Ensuite, Marx nous montre que « L’histoire de toute société jusqu’à nos jours est l’histoire de la lutte des classes »[2]. Ce par quoi il faut comprendre non pas que la société est dans un état de guerre et d’affrontement permanents derrière les barricades, mais plutôt qu’elle est structurée par un conflit entre les classes autour du partage de la richesse sociale qu’elles contribuent chacune de son côté à créer. La part de l’une ne pouvant augmenter qu’aux dépens de celle de l’autre, le rapport entre elles est inévitablement conflictuel, antagonique. Mieux, c’est ce conflit qui est à l’origine des changements technologiques, organisationnels et institutionnels au sein d’une société.
Enfin, étant donné que toute société est structurée par ce conflit fondamental, et que tout analyste de la société y occupe une position déterminée, son regard sur celle-ci est nécessairement influencé, voire modelé, par sa position sociale et ce, d’une manière involontaire, inconsciente. Ainsi que le souligne Schumpeter encore une fois, 50 ans avant que Freud n’identifie l’inconscient, cette découverte de l’intrusion de l’idéologie dans la science sociale est de tout premier ordre ! Marx, en tout cas, le voit dès le milieu du 19ème siècle d’une manière pénétrante quand il dit à propos des fondateurs de l’économie politique classique, Adam Smith et David Ricardo, que ce sont certes des économistes scientifiques, mais qu’ils demeurent des économistes bourgeois
Nul analyste sérieux des phénomènes économiques, sociaux ou politiques ne peut aujourd’hui être en deçà de ces percées théoriques de Marx. Surtout, ceux d’entre eux qui ne se complaisent pas dans la pensée de l’équilibre (économique) ou de l’harmonie et/ou la reproduction (sociales) et qui appréhendent, au contraire, le monde social comme étant en perpétuel mouvement générant ainsi déséquilibres et crises au bout desquels il y a un changement historique.

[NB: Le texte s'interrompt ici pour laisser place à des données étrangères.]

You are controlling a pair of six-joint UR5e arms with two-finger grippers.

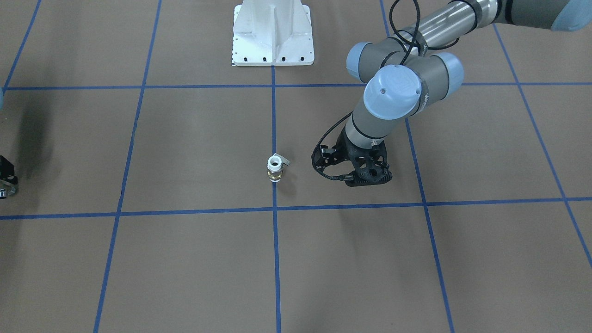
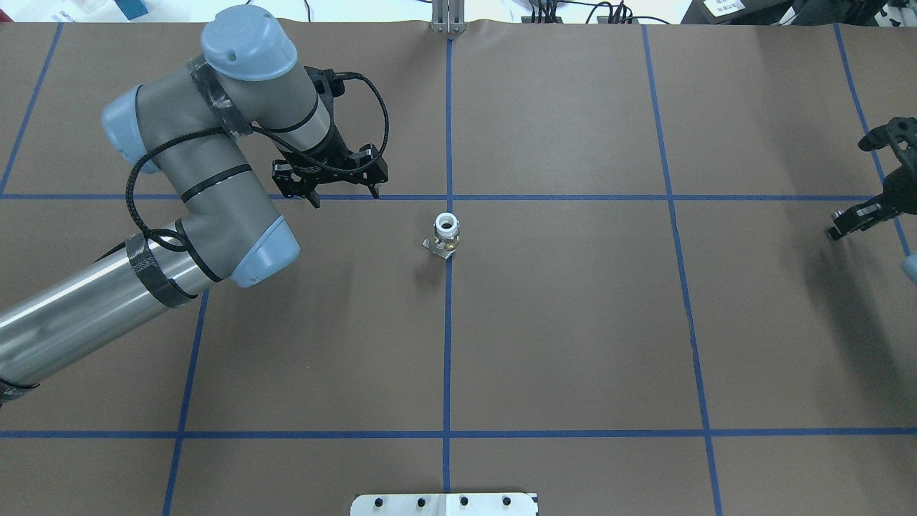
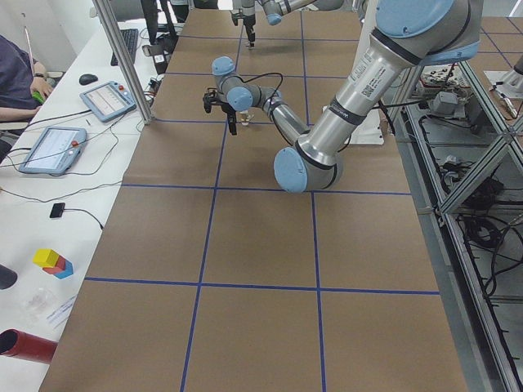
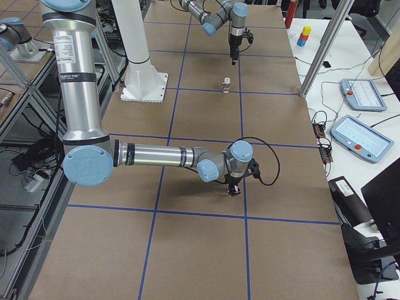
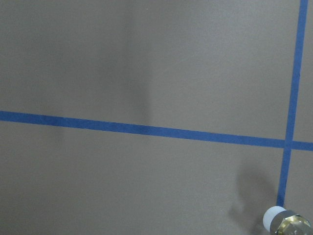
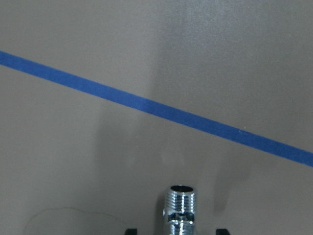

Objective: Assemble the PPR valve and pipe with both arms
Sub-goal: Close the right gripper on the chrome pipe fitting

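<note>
The PPR valve [image 2: 445, 233] stands upright on the blue centre line, brass middle, white ring on top, grey lever at its foot; it also shows in the front view [image 1: 274, 168] and at the bottom right corner of the left wrist view [image 5: 286, 223]. My left gripper [image 2: 345, 196] is open and empty, above the table to the valve's left and a little farther back [image 1: 365, 178]. My right gripper [image 2: 852, 221] is far off at the table's right edge, shut on the shiny silver pipe [image 6: 180, 209], whose threaded end sticks out above the paper.
Brown paper with a blue tape grid covers the table [image 2: 573, 322]. The white bolted pedestal [image 1: 273, 34] stands at the robot's side. Tablets, cables and coloured blocks [image 3: 53, 261] lie on the operators' bench beyond the far edge.
</note>
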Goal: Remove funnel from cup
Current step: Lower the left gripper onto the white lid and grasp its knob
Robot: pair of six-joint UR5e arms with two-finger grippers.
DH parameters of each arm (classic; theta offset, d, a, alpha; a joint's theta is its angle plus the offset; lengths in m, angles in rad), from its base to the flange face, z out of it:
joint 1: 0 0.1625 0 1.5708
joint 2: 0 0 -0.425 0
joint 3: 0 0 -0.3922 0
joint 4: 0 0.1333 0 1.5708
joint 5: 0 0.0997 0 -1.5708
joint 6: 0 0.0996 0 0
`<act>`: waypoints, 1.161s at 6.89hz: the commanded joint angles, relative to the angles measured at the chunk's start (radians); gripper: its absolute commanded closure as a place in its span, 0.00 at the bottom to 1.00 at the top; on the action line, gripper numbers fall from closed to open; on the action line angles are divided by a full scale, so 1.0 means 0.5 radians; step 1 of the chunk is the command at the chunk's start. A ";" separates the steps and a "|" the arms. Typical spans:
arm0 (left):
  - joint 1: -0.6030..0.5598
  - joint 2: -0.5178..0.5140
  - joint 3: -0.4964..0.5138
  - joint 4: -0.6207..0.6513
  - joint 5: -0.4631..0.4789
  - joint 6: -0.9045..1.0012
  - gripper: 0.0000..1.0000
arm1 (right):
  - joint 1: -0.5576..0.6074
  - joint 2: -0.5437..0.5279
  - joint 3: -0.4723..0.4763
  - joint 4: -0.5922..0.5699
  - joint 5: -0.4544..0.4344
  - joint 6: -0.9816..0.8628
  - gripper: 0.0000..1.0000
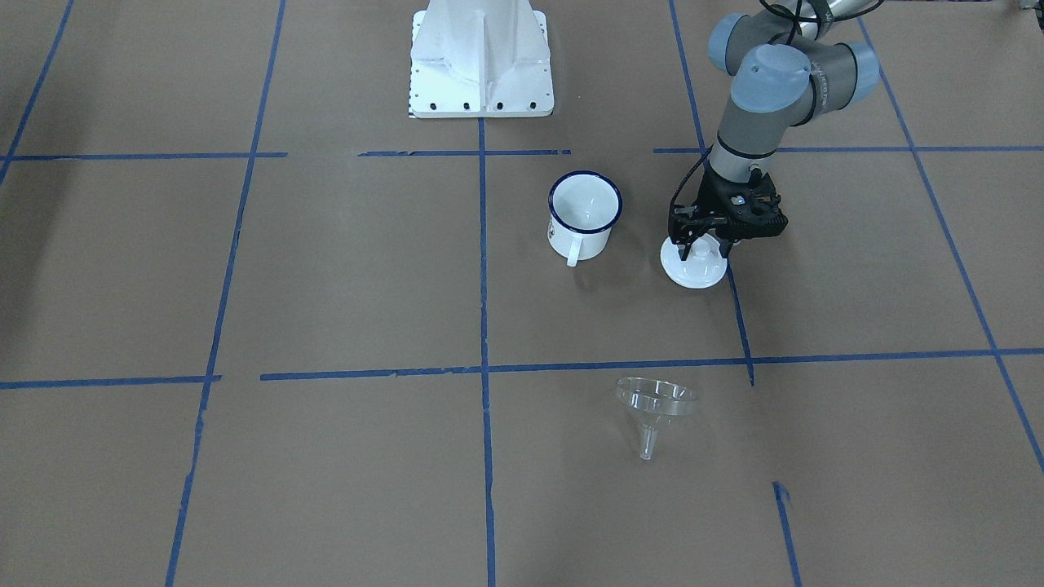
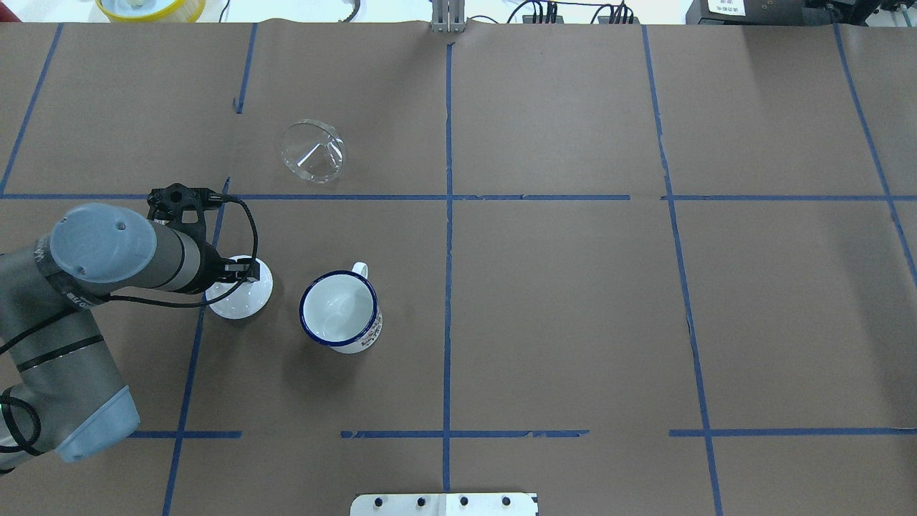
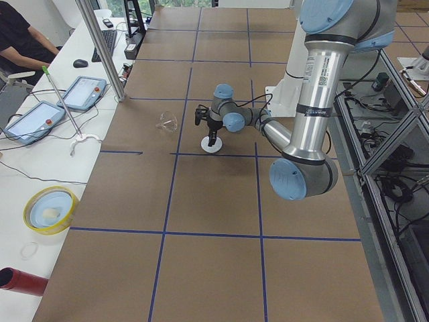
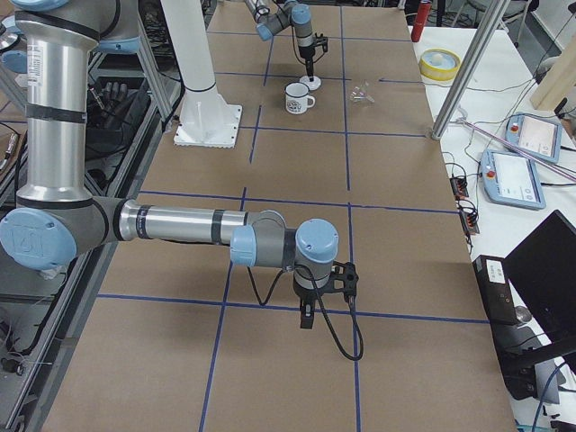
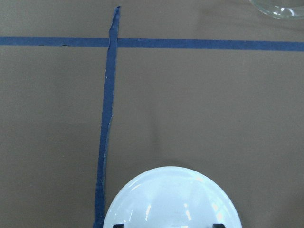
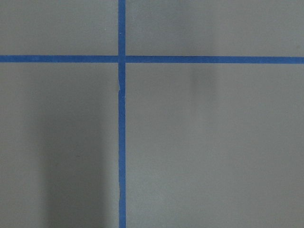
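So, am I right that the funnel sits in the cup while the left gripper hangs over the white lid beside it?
Not quite: the funnel lies on the table, well apart from the cup, which is empty, as the overhead exterior view shows. The left gripper does hang over the white lid beside the cup.

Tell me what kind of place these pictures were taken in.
Probably a robotics lab: a paper-covered table gridded with blue tape, a left arm and a right arm mounted at it, and teach pendants beside a seated operator.
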 commanded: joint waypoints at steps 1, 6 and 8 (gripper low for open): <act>0.000 0.000 -0.008 -0.001 -0.057 0.000 0.34 | 0.000 0.000 0.000 0.000 0.000 0.000 0.00; -0.003 0.003 -0.023 0.002 -0.058 0.000 0.40 | 0.000 0.000 0.000 0.000 0.000 0.000 0.00; -0.003 0.006 -0.020 0.002 -0.058 0.000 0.41 | 0.000 0.000 0.000 0.000 0.000 0.000 0.00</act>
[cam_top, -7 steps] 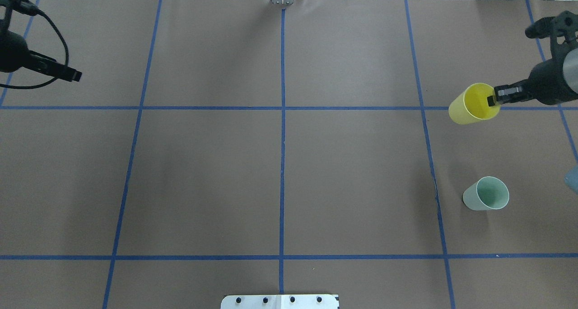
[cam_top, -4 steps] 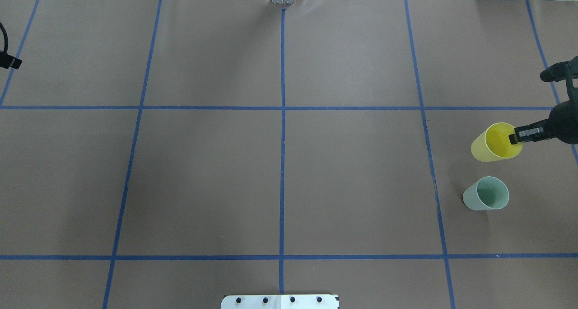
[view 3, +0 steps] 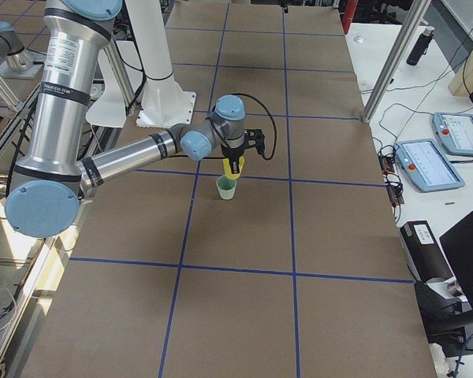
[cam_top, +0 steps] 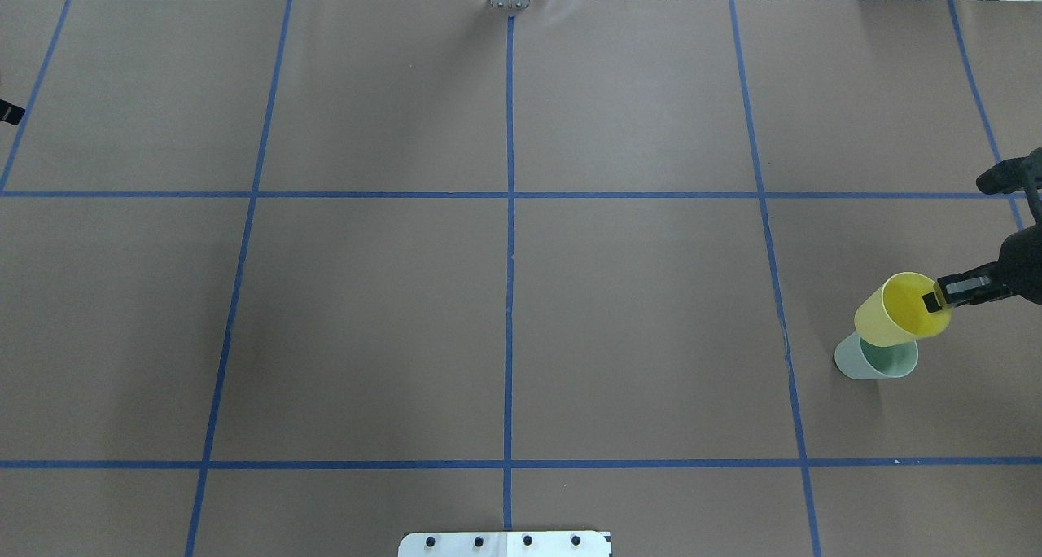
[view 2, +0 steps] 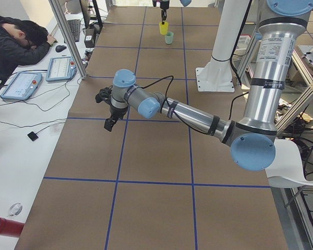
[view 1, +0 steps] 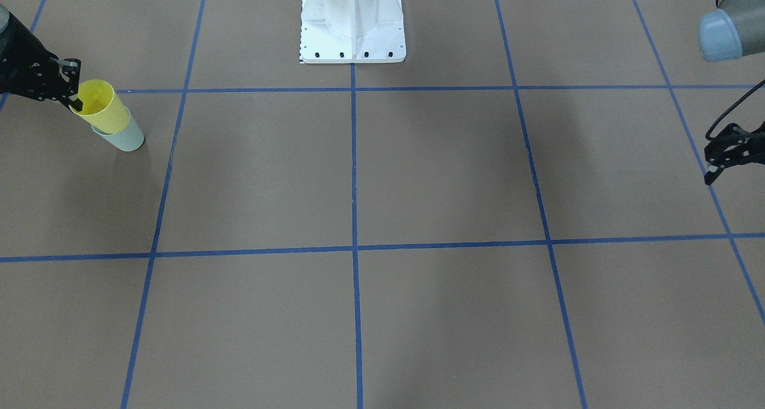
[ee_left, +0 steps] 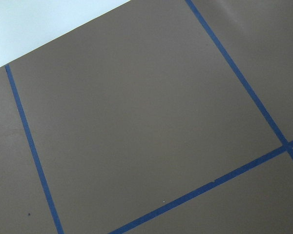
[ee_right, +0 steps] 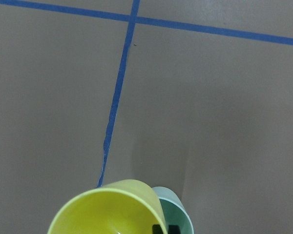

Certes, Marx est le fils de son siècle positiviste et scientiste et il a porté cette ambition excessive de vouloir fonder une science de l’histoire à l’image des sciences de la nature. Certes, il a regardé le monde à partir de l’aire culturelle occidentale, montrant un certain mépris pour les Slaves et analysant les sociétés non européennes par le biais du concept de mode de production asiatique, considéré comme un blocage de l’histoire, et que de ce point de vue il n’échappe pas au prisme eurocentriste. Mais Marx demeure nôtre, nous peuples du Tiers Monde, non seulement parce qu’il est par excellence le penseur de l’histoire, mais parce qu’il a, comme nous, été la proie de l’obsession du retard historique et des modalités de son rattrapage. Tant que nous accuserons ce retard historique, tant que nous nous battrons pour le rattraper, tant que nous lutterons pour réduire les inégalités au sein des sociétés et entre les nations, la vision marxiste du monde demeurera un bon guide, une bonne arme (de la pensée) et, surtout, quand il s’agit de penser un moment révolutionnaire, comme c’est le cas aujourd’hui en Tunisie et dans d’autres pays de la région.

Baccar Gherib
Attariq Aljadid, le 23 mars 2013


[1] On connaît la célèbre présentation par Lénine de l’œuvre de Marx, qui la saisit à la fois comme la synthèse et le dépassement du meilleur de la pensée européenne de son temps : la philosophie allemande, l’économie politique anglaise et le socialisme français !
[2] Phrase célèbre qui inaugure Le Manifeste Communiste.